If past experience is anything to go by, attendance of around 6,000 can be expected when the show takes place from 14 to 19 October. The demand for works by British craftsmen is undisputed; for example, long before the late 1980s art market boom, English furniture, was strongly sought after by American collectors.

Malcolm Hord, Lapada’s chief executive believes that the British domestic market is giving encouraging signs of renewed interest from private collectors at all levels, but whether British buying could on its own sustain the crucial middle market, meaning the £5,000-55,000 price range, remains to be seen. He adds, regretfully, that, “the proliferation and popularity of antiques shows on British television are probably more to do with entertainment than serious collecting and have an impact mainly on the bottom end of the market.”
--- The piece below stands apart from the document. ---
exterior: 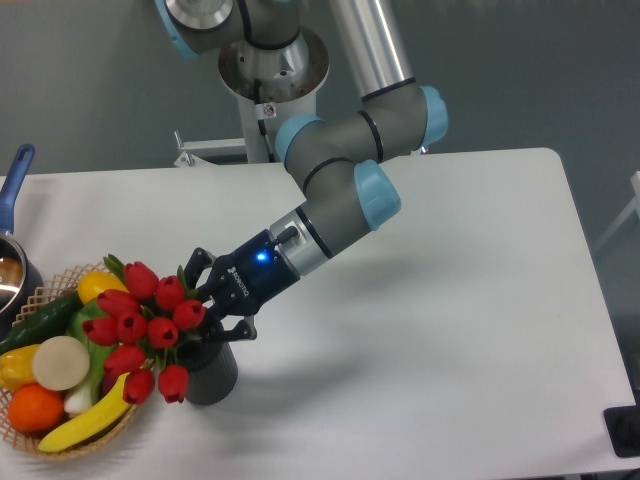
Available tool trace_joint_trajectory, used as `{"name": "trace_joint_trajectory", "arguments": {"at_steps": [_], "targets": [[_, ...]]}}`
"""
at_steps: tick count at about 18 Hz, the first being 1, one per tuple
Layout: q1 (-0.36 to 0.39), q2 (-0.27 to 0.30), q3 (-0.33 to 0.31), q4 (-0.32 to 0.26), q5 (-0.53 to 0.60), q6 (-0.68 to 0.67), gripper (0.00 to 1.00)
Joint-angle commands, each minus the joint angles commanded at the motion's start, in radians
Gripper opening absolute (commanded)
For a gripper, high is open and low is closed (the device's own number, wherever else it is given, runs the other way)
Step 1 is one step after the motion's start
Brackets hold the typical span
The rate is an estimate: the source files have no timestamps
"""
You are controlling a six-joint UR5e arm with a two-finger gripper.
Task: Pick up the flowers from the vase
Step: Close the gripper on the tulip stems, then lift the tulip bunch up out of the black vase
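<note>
The flowers (140, 325), a bunch of red tulip buds with green leaves, lean left over the vase (212, 374), a short dark cylinder at the table's front left. My gripper (208, 314) comes in from the right and is shut on the stems just above the vase's rim. The stems themselves are hidden behind the buds and my fingers. The buds overhang the basket's right side.
A wicker basket (42, 298) of fruit and vegetables sits directly left of the vase, touching the flowers' spread. A blue-handled pot (14, 190) is at the far left edge. My arm (340, 195) stretches back to its base at the table's rear.
</note>
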Motion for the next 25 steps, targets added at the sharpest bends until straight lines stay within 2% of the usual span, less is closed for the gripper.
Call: {"name": "trace_joint_trajectory", "arguments": {"at_steps": [8,13,17,25], "targets": [[0.018,0.034,0.011,-0.002,-0.054,-0.037,0.08],[0.021,0.037,0.044,-0.002,-0.06,-0.066,0.1],[0.038,0.038,0.08,-0.002,-0.098,-0.141,0.11],[0.049,0.058,0.112,-0.002,-0.133,-0.222,0.11]]}}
Prices at the Lapada show start in the low hundreds, and go right up to almost £100,000. In the latter range Marks Antiques are showing a Paul Storr silver, five-piece, tea and coffee set of which the tea urn is engraved with the Russian Imperial arms and Stern Art Dealers are showing a painting of a peasant woman by Camille Pissarro with several works by his fourth son Ludovic-Rodo Pissarro.

But whoever the punters might actually be, the show, now in its seventh year, has established a comfortable niche for itself, summed up by one seasoned observer as being nearer the size of the Grosvenor House fair, but offering ware and prices of Olympia. Its reputation for being affordable, good quality and diverse brings in private collectors, dealers, interior designers and decorators.